Les cognitions simples peuvent être déclenchées par le contexte

Bien que nous parlions souvent des ordinateurs et du cerveau humain métaphoriquement, la vérité est que pour beaucoup, le cerveau a des problèmes avec des problèmes simples.

Dans une nouvelle étude publiée dans la revue Cognition, Dr. Gary Lupyan, chercheur en sciences cognitives et professeur de psychologie à l'Université du Wisconsin – Madison démontre que nos cerveaux tombent même sur les calculs basés sur des règles les plus simples.

Il semble que les humains se retrouvent pris dans des informations contextuelles, même lorsque les règles sont aussi claires que de séparer les nombres pairs des nombres impairs.

Presque tous les adultes comprennent que c’est le dernier chiffre - et seulement le dernier chiffre - qui détermine si un nombre est pair, y compris les participants à l’étude de Lupyan.

Mais cela ne les a pas empêchés de confondre un nombre comme 798 avec impair.

Une minorité significative de personnes, quelle que soit leur éducation formelle, pense que 400 est un meilleur nombre pair que 798, selon Lupyan, et confond également systématiquement des nombres comme 798 avec des nombres impairs.

Après tout, c'est plutôt étrange, non?

«La plupart d'entre nous attribueraient une telle erreur à la négligence ou au manque d'attention», a déclaré Lupyan.

"Mais certaines erreurs peuvent apparaître plus souvent parce que nos cerveaux ne sont pas aussi bien équipés pour résoudre des problèmes purement basés sur des règles."

Lupyan a constaté que lorsqu'on demandait aux participants à des expériences de trier les nombres, les formes et les personnes dans des catégories simples telles que les paires, les triangles et les grands-mères - les sujets d'étude enfreignaient souvent des règles simples en faveur du contexte.

Par exemple, lorsqu'on leur a demandé d'envisager un concours ouvert uniquement aux grands-mères et dans lequel chaque candidat éligible avait une chance égale de victoire, les gens avaient tendance à penser qu'une femme de 68 ans avec 6 petits-enfants avait plus de chances de gagner qu'une femme de 39 ans. vieille femme avec un petit-enfant nouveau-né.

«Même si les gens peuvent articuler les règles, ils ne peuvent s’empêcher d’être influencés par des détails perceptifs», dit Lupyan.

«Penser aux triangles a tendance à impliquer de penser à des types de triangles équilatéraux typiques. Il est difficile de se concentrer uniquement sur les règles qui font d’une forme un triangle, quel que soit son aspect exact. »
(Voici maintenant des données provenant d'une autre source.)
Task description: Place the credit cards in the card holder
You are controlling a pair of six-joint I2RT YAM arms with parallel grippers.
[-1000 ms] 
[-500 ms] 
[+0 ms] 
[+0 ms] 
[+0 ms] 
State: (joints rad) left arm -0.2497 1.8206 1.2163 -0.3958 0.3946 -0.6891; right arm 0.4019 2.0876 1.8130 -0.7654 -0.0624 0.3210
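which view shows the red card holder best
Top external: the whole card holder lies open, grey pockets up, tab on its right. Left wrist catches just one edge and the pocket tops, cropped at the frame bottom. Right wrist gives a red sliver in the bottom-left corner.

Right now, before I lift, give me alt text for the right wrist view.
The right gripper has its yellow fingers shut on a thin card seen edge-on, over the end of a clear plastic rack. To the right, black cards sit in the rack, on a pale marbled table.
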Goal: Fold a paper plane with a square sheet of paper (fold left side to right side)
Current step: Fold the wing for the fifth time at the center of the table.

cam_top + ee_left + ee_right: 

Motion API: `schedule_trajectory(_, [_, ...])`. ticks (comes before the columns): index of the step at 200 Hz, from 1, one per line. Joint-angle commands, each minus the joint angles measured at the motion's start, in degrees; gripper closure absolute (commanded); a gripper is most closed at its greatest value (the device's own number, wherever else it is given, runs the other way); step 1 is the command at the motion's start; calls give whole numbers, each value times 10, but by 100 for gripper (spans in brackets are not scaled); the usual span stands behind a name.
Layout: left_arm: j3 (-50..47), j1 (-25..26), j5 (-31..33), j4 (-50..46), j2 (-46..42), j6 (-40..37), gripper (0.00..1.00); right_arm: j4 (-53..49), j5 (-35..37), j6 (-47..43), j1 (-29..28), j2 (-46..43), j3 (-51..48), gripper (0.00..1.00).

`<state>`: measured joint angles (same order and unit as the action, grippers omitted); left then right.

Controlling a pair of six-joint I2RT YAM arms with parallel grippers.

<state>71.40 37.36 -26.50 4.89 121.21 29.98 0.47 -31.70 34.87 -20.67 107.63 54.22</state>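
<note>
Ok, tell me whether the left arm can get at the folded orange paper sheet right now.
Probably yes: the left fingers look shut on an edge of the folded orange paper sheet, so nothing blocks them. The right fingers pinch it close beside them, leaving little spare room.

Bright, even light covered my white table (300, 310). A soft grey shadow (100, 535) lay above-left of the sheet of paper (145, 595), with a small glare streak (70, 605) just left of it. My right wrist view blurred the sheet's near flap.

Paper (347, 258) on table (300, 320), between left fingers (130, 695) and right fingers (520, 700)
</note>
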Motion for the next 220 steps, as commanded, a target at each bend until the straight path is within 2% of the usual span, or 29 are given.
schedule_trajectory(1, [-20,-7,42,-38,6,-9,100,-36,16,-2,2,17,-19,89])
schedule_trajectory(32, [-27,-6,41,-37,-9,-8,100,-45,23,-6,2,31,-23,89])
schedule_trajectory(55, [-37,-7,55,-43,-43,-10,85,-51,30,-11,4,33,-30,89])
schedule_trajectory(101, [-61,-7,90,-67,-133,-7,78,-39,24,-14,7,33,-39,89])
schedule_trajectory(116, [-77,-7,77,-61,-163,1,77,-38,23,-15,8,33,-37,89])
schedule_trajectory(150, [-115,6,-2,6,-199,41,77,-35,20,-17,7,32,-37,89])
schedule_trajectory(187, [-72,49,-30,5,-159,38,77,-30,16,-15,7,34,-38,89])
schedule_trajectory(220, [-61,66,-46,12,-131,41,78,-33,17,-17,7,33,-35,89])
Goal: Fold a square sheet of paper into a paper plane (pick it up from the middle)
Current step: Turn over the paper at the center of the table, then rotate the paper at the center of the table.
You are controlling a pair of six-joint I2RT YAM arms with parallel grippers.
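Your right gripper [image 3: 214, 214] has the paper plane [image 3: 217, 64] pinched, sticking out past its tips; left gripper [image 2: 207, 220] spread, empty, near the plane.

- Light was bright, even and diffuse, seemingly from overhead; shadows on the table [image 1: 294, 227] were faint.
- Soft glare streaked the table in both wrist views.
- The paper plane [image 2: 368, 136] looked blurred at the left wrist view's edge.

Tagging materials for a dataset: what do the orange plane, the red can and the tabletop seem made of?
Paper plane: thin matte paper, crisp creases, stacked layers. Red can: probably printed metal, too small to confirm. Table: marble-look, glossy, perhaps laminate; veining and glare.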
Cependant, bien que les humains aient du mal à suivre les règles, tout n'est pas perdu. Dans de nombreux cas, dédaigner les règles n'est pas un problème. En fait, cela peut être un avantage pour évaluer l'inconnu.

«Cela nous sert très bien», a déclaré Lupyan. «Si quelque chose ressemble et marche comme un canard, il y a de fortes chances que ce soit un canard.»

Sauf s'il s'agit d'un test de mathématiques, où les règles sont absolument nécessaires pour réussir. Heureusement, les humains ont appris à transcender leur dépendance à la similitude.

«Après tout, même si certaines personnes peuvent penser à tort que 798 est un nombre impair, non seulement les gens peuvent suivre de telles règles - mais pas toujours parfaitement - nous sommes capables de construire des ordinateurs capables d'exécuter ces règles parfaitement», a déclaré Lupyan.

«Cela lui-même exigeait une cognition mathématique très précise. Une grande question est d’où vient cette capacité et pourquoi certaines personnes maîtrisent mieux les règles formelles que d’autres. »

Cette question peut être importante pour les éducateurs, qui passent beaucoup de temps à enseigner des systèmes de mathématiques et de sciences basés sur des règles.

«Les étudiants abordent l'apprentissage avec des préjugés façonnés à la fois par l'évolution et l'expérience quotidienne», a déclaré Lupyan.

«Plutôt que de traiter les erreurs comme reflétant un manque de connaissances ou comme de l'inattention, essayer de comprendre leur source peut conduire à de nouvelles façons d'enseigner les systèmes basés sur des règles tout en utilisant la flexibilité et la résolution créative des problèmes dans lesquelles les humains excellent.»